Try it: Repeat the whole listing exactly as it appears.

┄┄┄┄┄┄┄┄┄┄

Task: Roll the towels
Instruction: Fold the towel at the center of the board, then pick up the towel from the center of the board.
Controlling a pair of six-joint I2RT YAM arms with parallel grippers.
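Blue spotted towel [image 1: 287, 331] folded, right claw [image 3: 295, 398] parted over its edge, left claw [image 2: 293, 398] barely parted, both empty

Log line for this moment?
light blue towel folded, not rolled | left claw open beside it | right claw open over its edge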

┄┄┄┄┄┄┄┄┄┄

Response area:
Task: Roll the towels
Instruction: Fold the towel at the center of the board, then pick up the towel from the center of the board.
Controlling a pair of six-joint I2RT YAM arms with parallel grippers.
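Blue spotted towel [image 1: 287, 331] folded, right claw [image 3: 295, 398] parted over its edge, left claw [image 2: 293, 398] barely parted, both empty

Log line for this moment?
light blue towel folded, not rolled | left claw open beside it | right claw open over its edge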

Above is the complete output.